Chissà che hanno pensato Bennato e Nannini alla notizia della sua morte: in fondo di quelle “Notti magiche” era lui il protagonista assoluto: sorpresa (doveva essere la riserva di Andrea Carnevale) e assieme speranza per tutta la gente del Meridione e non solo.

Il Sud del calcio

Il Sud che ha fornito al calcio italiano personaggi stupendi, come i campioni del mondo Franco Causio e Claudio Gentile (salentino il primo, nato a Tripoli da genitori siciliani il secondo), i plurititolati Antonello Cuccureddu e Pietro Paolo Virdis, sardi, l’altro leccese Sergio Brio, lo stakanovista Beppe Furino, palermitano; qualcosa vorrà dire considerando che Gigi Riva, Rombo di Tuono, ha scelto la Sardegna per stare in pace con se stesso e con il calcio.

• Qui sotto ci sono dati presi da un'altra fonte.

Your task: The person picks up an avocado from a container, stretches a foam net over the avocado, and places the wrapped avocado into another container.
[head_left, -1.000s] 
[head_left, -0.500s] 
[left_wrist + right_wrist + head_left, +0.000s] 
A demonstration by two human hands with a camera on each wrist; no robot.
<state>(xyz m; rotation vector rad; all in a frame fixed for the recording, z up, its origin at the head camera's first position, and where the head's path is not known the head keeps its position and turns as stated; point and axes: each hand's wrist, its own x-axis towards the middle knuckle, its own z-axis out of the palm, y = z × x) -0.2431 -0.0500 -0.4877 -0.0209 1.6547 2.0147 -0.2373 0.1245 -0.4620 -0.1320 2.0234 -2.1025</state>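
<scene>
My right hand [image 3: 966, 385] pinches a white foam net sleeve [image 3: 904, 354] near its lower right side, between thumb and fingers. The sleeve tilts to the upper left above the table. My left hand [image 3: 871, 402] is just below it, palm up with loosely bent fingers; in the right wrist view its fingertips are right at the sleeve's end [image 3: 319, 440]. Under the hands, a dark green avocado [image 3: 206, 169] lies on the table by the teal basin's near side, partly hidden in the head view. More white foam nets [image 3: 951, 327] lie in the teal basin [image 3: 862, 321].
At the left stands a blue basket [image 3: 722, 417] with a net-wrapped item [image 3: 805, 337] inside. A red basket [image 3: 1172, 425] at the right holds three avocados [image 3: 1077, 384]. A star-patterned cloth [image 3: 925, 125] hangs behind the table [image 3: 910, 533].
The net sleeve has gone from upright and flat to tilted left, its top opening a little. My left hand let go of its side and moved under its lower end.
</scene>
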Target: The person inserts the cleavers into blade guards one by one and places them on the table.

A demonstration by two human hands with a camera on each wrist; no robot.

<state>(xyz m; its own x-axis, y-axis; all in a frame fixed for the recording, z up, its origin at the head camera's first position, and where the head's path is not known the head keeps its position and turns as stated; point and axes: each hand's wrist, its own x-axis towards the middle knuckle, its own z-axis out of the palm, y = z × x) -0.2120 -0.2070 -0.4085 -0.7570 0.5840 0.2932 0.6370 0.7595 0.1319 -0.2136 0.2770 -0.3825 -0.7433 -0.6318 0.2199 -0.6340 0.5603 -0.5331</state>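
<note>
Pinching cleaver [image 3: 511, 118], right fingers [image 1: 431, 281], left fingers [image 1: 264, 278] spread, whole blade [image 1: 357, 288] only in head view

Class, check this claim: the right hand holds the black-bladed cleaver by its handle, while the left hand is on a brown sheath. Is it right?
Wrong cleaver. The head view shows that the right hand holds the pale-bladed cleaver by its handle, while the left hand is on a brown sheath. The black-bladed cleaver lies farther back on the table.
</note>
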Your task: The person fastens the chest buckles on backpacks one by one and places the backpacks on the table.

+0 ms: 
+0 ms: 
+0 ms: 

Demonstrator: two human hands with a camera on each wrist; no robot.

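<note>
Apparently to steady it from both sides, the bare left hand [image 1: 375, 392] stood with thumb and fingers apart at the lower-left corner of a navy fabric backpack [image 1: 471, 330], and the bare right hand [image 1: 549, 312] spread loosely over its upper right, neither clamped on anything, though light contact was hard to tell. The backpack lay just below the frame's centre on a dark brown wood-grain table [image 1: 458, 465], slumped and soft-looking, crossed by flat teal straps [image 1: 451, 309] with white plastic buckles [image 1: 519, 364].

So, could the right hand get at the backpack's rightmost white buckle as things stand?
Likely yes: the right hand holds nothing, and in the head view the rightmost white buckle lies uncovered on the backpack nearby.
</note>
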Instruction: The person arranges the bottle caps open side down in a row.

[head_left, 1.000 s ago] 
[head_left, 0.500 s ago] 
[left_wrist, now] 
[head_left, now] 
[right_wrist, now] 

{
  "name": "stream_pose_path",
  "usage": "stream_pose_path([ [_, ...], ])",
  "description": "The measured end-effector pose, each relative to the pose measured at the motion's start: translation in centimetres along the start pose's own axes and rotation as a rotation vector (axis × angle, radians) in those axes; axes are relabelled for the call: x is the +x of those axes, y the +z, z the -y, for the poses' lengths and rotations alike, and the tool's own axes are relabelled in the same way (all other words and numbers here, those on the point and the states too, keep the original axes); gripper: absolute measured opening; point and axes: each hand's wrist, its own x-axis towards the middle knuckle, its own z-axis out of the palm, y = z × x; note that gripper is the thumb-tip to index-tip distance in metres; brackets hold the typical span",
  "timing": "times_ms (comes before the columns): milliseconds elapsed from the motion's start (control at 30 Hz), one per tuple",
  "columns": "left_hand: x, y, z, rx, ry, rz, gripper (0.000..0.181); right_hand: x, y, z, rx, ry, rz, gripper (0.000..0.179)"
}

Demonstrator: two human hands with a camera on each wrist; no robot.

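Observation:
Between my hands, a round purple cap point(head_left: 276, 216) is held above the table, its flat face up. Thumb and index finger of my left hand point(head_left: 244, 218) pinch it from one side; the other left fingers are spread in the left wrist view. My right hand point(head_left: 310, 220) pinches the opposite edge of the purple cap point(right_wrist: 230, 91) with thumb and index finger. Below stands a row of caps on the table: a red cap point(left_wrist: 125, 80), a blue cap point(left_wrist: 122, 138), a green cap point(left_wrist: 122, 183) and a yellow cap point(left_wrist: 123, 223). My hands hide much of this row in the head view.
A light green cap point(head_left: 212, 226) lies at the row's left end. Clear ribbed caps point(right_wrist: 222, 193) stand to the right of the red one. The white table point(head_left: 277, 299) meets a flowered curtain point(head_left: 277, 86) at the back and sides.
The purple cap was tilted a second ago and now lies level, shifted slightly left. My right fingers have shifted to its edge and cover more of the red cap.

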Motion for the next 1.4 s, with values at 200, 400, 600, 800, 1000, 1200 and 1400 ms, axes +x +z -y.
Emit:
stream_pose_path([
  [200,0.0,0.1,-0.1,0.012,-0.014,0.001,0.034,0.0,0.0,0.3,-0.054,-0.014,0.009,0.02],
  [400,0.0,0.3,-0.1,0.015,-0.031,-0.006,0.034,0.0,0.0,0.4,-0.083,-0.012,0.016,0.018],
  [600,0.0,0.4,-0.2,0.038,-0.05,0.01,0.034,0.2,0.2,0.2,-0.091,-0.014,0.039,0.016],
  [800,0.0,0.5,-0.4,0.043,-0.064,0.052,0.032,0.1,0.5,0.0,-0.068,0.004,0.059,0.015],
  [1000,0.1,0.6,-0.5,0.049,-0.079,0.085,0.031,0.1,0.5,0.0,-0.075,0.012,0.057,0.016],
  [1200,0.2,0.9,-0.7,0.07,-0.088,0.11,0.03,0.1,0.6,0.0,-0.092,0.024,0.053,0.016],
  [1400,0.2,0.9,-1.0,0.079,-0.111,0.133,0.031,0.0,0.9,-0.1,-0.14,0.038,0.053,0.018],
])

Un simbolo di questa emigrazione forzata per il successo è un altro siciliano, lui di Catania e anch’egli scomparso troppo presto, vale a dire Pietruzzo Anastasi (1948-2020). Alessandro Baricco lo descrisse così: “Pietro Anastasi finì per essere il simbolo vivente di un’intera classe sociale: quella di chi lasciava a malincuore il Meridione per andare a guadagnarsi da vivere nelle fabbriche del Nord”. La chiamavano “La Nazionale del Meridione” quella che si era insediata nella Torino della Fiat. Unì l’Italia, vero, ma soprattutto fece sognare.

Totò Schillaci era il loro epigono e fa solo tristezza che diverse tifoserie, vedendo in lui il rapinatore del gol, lo offendessero con slogan nei quali veniva identificato come il mariuolo che rubava qualsiasi cosa solo perché veniva da una Palermo povera e troppe volte indicata solo come capitale del male. Schillaci, al contrario, era un buono. Anche troppo.